37

1.8K 165 11
                                    

Pernah berpikir tuk berhenti, tapi terlalu pengecut dan hanya mencoba bertahan seorang diri.

***

Tidak bisa diharapkan. Sejak awal memang sudah timpang sebelah. Ruangan itu hening. Hanya ada seorang remaja yang terbaring dengan titik hidup atau mati.

Tak lama, pintu terbuka. Menampakkan wanita yang berumur lebih setengah abad. Seketika ruangan yang tadinya hening kini terisi suara tangisnya.

"Ya Allah mas Nata"

Hanya itu yang mampu terucap. Bi Narti menatap sendu remaja yang terbaring. Setiap hari selalu terpanjat do'a dan harapan untuknya.

Bi Narti duduk di kursi kosong di sebelah brankar. Tangannya yang sudah berkeriput meraih tangan kurus yang hanya berselimut kulit. Kembali menitikkan air mata.

Anak yang dari bayi sudah ia rawat, kini hanya memejamkan mata. Tak ada keusilan, tak ada cerita, tak ada tawa, tak ada sapaan. Beberapa waktu ini, bi Narti merasa begitu kehilangan sosok itu.

"Mas, cepat sembuh. Ibu kangen" ucapnya mengelus tangan yang ada di genggamannya.

***

Yah, Aldi terpaksa pulang karena kedua orang tuanya. Sebenarnya jika bukan paksaan dari Arkan, Aldi tidak akan ikut kedua orang tuanya pulang.

Tidak peduli jika orang tuanya pulang sekarang. Yang jelas baginya untuk tidak berjarak dengan Nata.

Toh memang sudah menjadi hal biasa jika orang tuanya jarang pulang. Dan lagi alasan sebenarnya ia tidak ingin meninggalkan Nata karena waktu itu, saat Nata sendirian dan dirinya tidak bisa ke sana memeluknya.

Aldi terlalu takut dengan pejamnya Nata. Terlalu takut jika Nata lebih memilih untuk tidak kembali. Poros dunianya yang bahkan melebihi orang tuanya.

Meskipun sekarang raganya ada di sini, duduk bersama dengan orang tuanya. Tapi tidak dengan jiwanya.

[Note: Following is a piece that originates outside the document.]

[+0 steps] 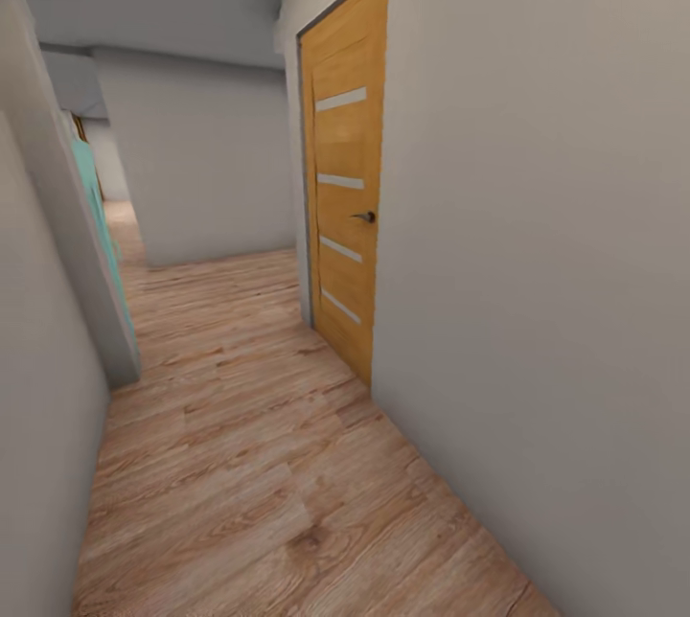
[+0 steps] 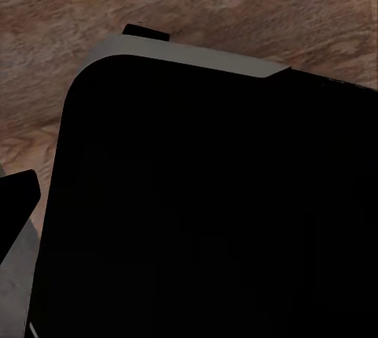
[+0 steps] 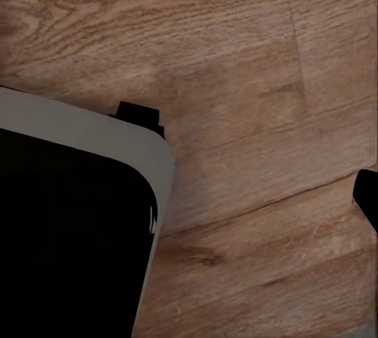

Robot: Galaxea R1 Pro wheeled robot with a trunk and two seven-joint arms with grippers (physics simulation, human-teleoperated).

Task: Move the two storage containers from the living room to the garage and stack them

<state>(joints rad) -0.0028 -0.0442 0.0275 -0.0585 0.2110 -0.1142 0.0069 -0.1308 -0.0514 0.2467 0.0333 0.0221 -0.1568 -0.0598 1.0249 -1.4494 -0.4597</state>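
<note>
The two storage containers are out of view, and so is the garage. I am in a narrow corridor with a light wood-plank floor. In the left wrist view a dark finger tip pokes in at the edge, beside the robot's black, grey-rimmed base over the planks. In the right wrist view another dark finger tip sits at the edge, with the same base across from it. Nothing is visible between the fingers. How the jaws stand cannot be made out.
A shut orange wooden door with a dark handle stands in the grey wall on the right. A grey wall hugs the left, with a teal panel behind it. The corridor runs ahead to a grey wall and bends left.
</note>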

"Al, Aldi" panggil papanya

"Apa pa?"

Arya tersenyum menatap putranya. Ia tau pasti apa yang ada dipikiran anak semata wayangnya itu.

"Kenapa?" dengan lembut, Arya mengusap punggung anaknya.

Aldi menggeleng, otaknya terlalu penuh dengan pikirannya sendiri sampai ia sendiri bingung dengan perasaannya.

"Papa sama mama kapan balik ke Singapura?" tanya Aldi, mungkin dulu ia akan bertanya berapa lama keduanya akan menetap bersamanya. Tapi seiring berjalannya waktu, pertanyaan seperti itu tidak begitu penting baginya.

Cepat atau lambat, keduanya pasti akan tetap meninggalkan dirinya. Aldi sudah terbiasa sendiri. Walaupun sebenarnya tidak benar-benar bisa. Tapi ia sudah terlanjur biasa akan hal itu.

Arya tau betul pertanyaan dari Aldi hanya basa-basi saja. Ia tau anaknya mungkin kesepian. Tetapi ia dan sang istri juga pergi untuk bekerja. Mereka melakukan semuanya juga untuk memberikan yang terbaik untuk Aldi.

"Kok Al tanya gitu?" Ujar Sarah sedih

"Nggak apa-apa ma" jawab Aldi seadanya. Sarah tersenyum sendu kemudian memeluk anak satu-satunya yang dimilikinya.